2. J. Michael Luttig is 51. He has a BA from Washington and Lee, a JD from University of Virginia. He clerked for Scalia duing Scalia's time on the Court of Appeals, then clerked for Warren Burger, and finally worked for the Bush 41 Justice Department. He is said to be personally close to both Scalia and Thomas; he is also on Robert Bork's short list.

3. Chris Cox is 53. He holds a BA from USC, and a JD and an MBA from Harvard. He served for two years as associate counsel to President Reagan involved with selecting federal court judges. Then he served 17 years as a US Congreessman and compiled a 100% pro-life voting record. He has been vigorously promoted for the Supreme Court at the National Review. He is currently head of the SEC.

White House trial balloon: Luttig, Alito or Cox?
J. Michael Luttig for Supreme Court
Samuel Alito for Supreme Court
Chris Cox for Supreme Court
Free polls from Pollhost.com

15 Comments:

At Friday, 28 October, 2005, Blogger Tom P said...

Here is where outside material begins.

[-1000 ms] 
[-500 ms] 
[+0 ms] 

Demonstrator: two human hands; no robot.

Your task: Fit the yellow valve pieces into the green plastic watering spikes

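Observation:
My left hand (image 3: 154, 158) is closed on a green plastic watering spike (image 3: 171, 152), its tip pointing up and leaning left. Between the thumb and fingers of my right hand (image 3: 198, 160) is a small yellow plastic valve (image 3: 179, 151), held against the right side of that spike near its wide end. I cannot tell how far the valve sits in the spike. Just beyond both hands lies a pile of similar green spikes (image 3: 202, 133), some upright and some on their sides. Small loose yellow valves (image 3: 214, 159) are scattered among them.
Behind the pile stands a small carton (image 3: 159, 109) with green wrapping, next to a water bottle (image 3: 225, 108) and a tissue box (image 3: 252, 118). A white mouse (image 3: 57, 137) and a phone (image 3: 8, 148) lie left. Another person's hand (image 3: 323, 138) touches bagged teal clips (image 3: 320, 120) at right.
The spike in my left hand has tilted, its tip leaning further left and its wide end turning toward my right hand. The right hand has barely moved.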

I voted for Chris Cox, but I'd be satisfied with any of the ones currently under the consideration of the buzz. I only hope there isn't another unhappy surprise.

 
At Friday, 28 October, 2005, Blogger Morpheus said...

Hmm... tough call. Anyone who's on Robert Bork's shortlist has my vote. Chris Cox seems very solid, and I like the other two as well. Hmphurm.
Hopefully we won't have another valley of 'quagmiers' (pardon the poor pun) with the next nominee. I was never really for her or against her... I honestly didn't know enough about her to make an informed decision. Then again, maybe I just didn't look hard enough for the information.

 
At Saturday, 29 October, 2005, Blogger GrenfellHunt said...

TomP: I voted for Cox as well.

But over at ConfirmThem, "LanceIto" has made an impressive argument for the notion that Alito signalled his opposition to Roe in Casey. See the link in my short summary of Alito.

I'm still mulling this over, but "LanceIto" has done a nice job, and Feddie also agrees that Alito would reverse Casey.

 
At Saturday, 29 October, 2005, Blogger GrenfellHunt said...

Morpheus:

That's a great bunch of books you cite in your profile. Have you read Schaeffer's "Trilogy"? Great stuff...

Thanks for dropping by!

 
At Saturday, 29 October, 2005, Anonymous Anonymous said...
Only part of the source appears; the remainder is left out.